Some bad outcomes are inevitable. Valuations will decrease. M&A activity will go up. Investors will lose money. Layoffs will keep happening. Options won't pan out. Companies will go out of business. You've heard all of this.
What you haven't heard is how the right moves will make both companies and our industry better off. We're already starting to see some examples:
Strategic acquisitions: Perimeter 81 is probably better off with Check Point. SASE is a brutally competitive market. It cost them a billion-dollar exit, but $490 million and an important strategic role in Check Point's future is better than getting flattened by some of the biggest and best companies in cybersecurity.
Mergers: ForgeRock and Ping Identity are probably better off together. Combining their respectable customer identity market shares makes them a much scarier competitor for Okta.
Metrics: Growth is always going to matter, but it's not going to be the only metric anymore. Company performance and valuations are being evaluated against a balanced set of metrics. Gravity didn't used to apply to tech. Now, it does. We're probably better off with companies who are durable businesses, not just growth machines.
Boring? Maybe. But it's a lot more fun than playing make-believe and pretending everyone can get a gold medal.
Good strategic choices like these are like redefining the rules of musical chairs. People are sharing chairs, using benches, playing their own music, and finding all kinds of other ways to bend the rules in their favor.

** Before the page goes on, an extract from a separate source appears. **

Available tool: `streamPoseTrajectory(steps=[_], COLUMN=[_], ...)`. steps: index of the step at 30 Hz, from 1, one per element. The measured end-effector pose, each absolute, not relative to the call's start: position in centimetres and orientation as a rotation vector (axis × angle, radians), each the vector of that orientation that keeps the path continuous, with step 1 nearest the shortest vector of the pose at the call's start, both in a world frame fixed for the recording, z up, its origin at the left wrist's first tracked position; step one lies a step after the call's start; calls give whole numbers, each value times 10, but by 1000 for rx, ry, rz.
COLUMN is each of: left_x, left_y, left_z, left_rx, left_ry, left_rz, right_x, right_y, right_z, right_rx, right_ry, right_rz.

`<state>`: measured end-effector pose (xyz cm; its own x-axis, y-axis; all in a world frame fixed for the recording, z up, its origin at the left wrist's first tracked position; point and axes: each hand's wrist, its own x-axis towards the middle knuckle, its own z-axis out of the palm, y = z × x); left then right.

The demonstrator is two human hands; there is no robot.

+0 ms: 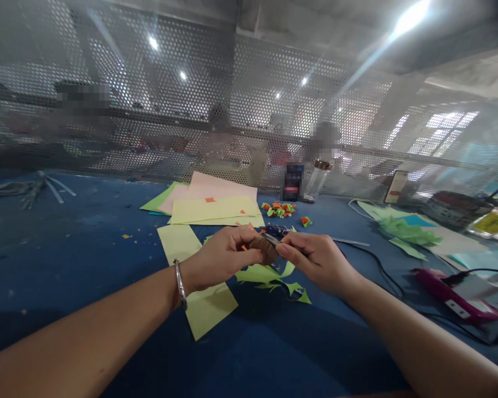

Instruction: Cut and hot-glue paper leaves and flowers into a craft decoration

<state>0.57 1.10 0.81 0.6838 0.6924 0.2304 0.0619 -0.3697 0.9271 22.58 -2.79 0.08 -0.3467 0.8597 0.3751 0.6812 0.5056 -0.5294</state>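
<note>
Left hand (224, 255) — thumb and fingers closed on the brown piece (265, 251), above green scraps (255, 273). Right hand (317, 258) — fingers closed on a thin tool (271, 239), type unclear, at the piece. Keep the left pinch firm; guide the tool clear of the thumb.

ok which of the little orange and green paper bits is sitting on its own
The lone orange and green paper bit just beyond the right hand; the others lie bunched beside the pale yellow paper sheets.
</note>
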Motion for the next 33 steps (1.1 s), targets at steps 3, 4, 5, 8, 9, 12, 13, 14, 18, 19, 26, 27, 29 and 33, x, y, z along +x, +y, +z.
streamPoseTrajectory(steps=[3,4,5,8,9,12,13,14,18,19,26,27,29,33], left_x=[6,6,6,6,6,6,6,5,5,4,4,4,4,4], left_y=[11,11,12,13,13,14,14,14,16,16,19,19,19,18], left_z=[8,7,6,5,5,5,5,5,4,3,1,1,0,0], left_rx=[1854,1859,1867,1902,1910,1930,1939,1951,2017,2033,2059,2062,2056,2032], left_ry=[609,617,625,618,610,595,595,596,595,592,600,604,600,593], left_rz=[752,757,764,780,782,778,776,774,789,793,792,790,791,797], right_x=[227,227,227,227,227,227,227,226,226,226,226,226,226,226], right_y=[-28,-28,-27,-27,-27,-28,-28,-28,-28,-28,-27,-27,-27,-28], right_z=[1,0,0,0,0,1,1,1,1,0,0,-1,-1,0], right_rx=[-1247,-1245,-1242,-1230,-1228,-1231,-1231,-1228,-1222,-1219,-1197,-1200,-1203,-1194], right_ry=[-2141,-2142,-2145,-2154,-2157,-2154,-2155,-2155,-2167,-2172,-2182,-2183,-2184,-2188], right_rz=[378,378,378,377,376,376,380,385,365,353,348,345,335,333])
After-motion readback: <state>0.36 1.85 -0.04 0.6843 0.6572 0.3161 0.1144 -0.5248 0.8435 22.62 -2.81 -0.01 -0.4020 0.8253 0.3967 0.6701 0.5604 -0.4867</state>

If we're smart — even intentional — about the long-term changes we make at an industry level, we're all going to be better off in the future.
Thank you to Andrew Smyth for discussing and sharing thoughts on this article.
¹Publicly disclosed investments and acquisitions, that is. Larger deals typically get disclosed, so this count is probably accurate. The overall point still stands if the count is off by a few.